Można by pomyśleć, że będąc największą platformą wideo na świecie youtube Nie ma zbyt wielu powodów, by zmieniać sposób, w jaki się to robi; Ale być może z powodu rozwoju Twitcha Google wprowadza zmiany, które nie są dobrze odbierane.
[Todo sobre el nuevo YouTube: modo ambiente, zoom y diseño más simple para la app y la web]
Wystarczy, że zasady zmieniają się z dnia na dzień, a to, co wczoraj było całkowicie możliwe, dziś jest całkowicie nielegalne na platformie; Ale ostatnia zmiana Google jest jeszcze gorsza, ponieważ twórcy wideo nie mogą nic zrobić, aby uniknąć naruszenia nowych zasad.
Nowe zasady YouTube dotyczące wulgaryzmów
Nowe zasady, wprowadzone w listopadzie ubiegłego roku, mają na celu zmniejszenie liczby obelg, „tacos” i wulgaryzmów słyszanych w filmach na YouTube. Aby walczyć z tymi „wulgaryzmami”, YouTube postanowił usunąć funkcję zarabiania z filmów, które zawierają tego typu wulgaryzmy w tytule lub w miniaturze, słyszane w pierwszych siedmiu sekundach filmu lub „ciągle” w całym filmie.
To będzie wystarczająco złe dla wielu twórców YouTube, zwłaszcza tych, którzy szukają bardziej dorosłych i dojrzałych odbiorców, którzy teraz muszą unikać przeklinania, jeśli nie chcą stracić pieniędzy.

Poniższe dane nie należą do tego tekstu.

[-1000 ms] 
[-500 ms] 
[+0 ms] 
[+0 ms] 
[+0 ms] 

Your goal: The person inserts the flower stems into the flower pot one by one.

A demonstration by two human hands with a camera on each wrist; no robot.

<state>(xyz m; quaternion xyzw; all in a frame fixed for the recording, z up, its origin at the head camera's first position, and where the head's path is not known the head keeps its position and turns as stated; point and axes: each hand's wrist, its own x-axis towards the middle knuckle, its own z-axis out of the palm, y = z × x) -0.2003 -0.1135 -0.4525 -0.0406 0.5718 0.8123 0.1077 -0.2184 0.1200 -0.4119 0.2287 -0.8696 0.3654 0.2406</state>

Film, który nie zarabia, nie wyświetla reklam, a zatem nie generuje żadnego dochodu dla twórcy.
Motywacją YouTube do usuwania wulgaryzmów są zdecydowanie reklamodawcy
Omicrono/YoPriceGallery
Ale co najgorsze, bez wątpienia YouTube stosuje tę zasadę retrospektywnie; Innymi słowy, dotyczy to również filmów opublikowanych przed tą zmianą, nawet zanim firma ogłosiła swoje zamiary. Innymi słowy, twórcy są karani za coś, co w momencie publikacji filmu było dozwolone w YouTube.
W pewnym sensie firma uważa, że ci użytkownicy musieli widzieć przyszłość i tworzyć swoje filmy w oparciu o nowe, niepisane zasady. Tylko w ten sposób można wyjaśnić, dlaczego niektóre kanały są prawie całkowicie wyłączone z obiegu; W obliczu skarg serwis YouTube umył ręce, wskazując nowe zasady.
Powinni również wiedzieć, że YouTube uważa teraz wszystkie przekleństwa za równie złe, bez względu na to, jak poważne mogą być w prawdziwym życiu; Nie ma więc znaczenia, czy ktoś powie coś typowego na szkolnym podwórku, czy coś, co może złamać psychikę najtwardszych, kara jest taka sama.
Zgodnie z założeniami, ta akcja wywołała sprzeciw wśród najpopularniejszych YouTuberów, zwłaszcza tych, którzy tworzą więcej treści dla dorosłych, ponieważ widzą, jak zagrożone jest ich podstawowe medium i mogą zostać zmuszeni do porzucenia go.
Może Cię to zainteresować
Śledź tematy, które Cię interesują
„Amatorski praktykujący muzykę. Wieloletni przedsiębiorca. Odkrywca. Miłośnik podróży. Nieskrępowany badacz telewizji.”